What is being asked:
Print the whole listing, unchanged.

Data:
------------------------------------

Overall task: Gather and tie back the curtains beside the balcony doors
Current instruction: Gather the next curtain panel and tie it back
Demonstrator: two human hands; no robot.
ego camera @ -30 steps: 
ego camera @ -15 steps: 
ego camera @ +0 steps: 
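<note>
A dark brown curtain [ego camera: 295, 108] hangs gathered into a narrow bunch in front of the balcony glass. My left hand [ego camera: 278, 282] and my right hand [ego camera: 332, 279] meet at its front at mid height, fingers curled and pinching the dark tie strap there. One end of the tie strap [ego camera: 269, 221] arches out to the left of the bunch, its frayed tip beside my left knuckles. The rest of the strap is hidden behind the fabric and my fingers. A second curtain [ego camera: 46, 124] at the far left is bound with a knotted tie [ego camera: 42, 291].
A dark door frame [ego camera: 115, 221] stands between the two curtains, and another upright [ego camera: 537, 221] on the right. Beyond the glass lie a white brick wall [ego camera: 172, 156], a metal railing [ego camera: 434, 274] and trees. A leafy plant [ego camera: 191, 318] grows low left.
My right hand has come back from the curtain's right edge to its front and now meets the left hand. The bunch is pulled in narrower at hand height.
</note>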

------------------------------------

Answer box:
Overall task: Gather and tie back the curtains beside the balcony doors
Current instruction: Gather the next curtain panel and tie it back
Demonstrator: two human hands; no robot.
ego camera @ -30 steps: 
ego camera @ -15 steps: 
ego camera @ +0 steps: 
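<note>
A dark brown curtain [ego camera: 295, 108] hangs gathered into a narrow bunch in front of the balcony glass. My left hand [ego camera: 278, 282] and my right hand [ego camera: 332, 279] meet at its front at mid height, fingers curled and pinching the dark tie strap there. One end of the tie strap [ego camera: 269, 221] arches out to the left of the bunch, its frayed tip beside my left knuckles. The rest of the strap is hidden behind the fabric and my fingers. A second curtain [ego camera: 46, 124] at the far left is bound with a knotted tie [ego camera: 42, 291].
A dark door frame [ego camera: 115, 221] stands between the two curtains, and another upright [ego camera: 537, 221] on the right. Beyond the glass lie a white brick wall [ego camera: 172, 156], a metal railing [ego camera: 434, 274] and trees. A leafy plant [ego camera: 191, 318] grows low left.
My right hand has come back from the curtain's right edge to its front and now meets the left hand. The bunch is pulled in narrower at hand height.
</note>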

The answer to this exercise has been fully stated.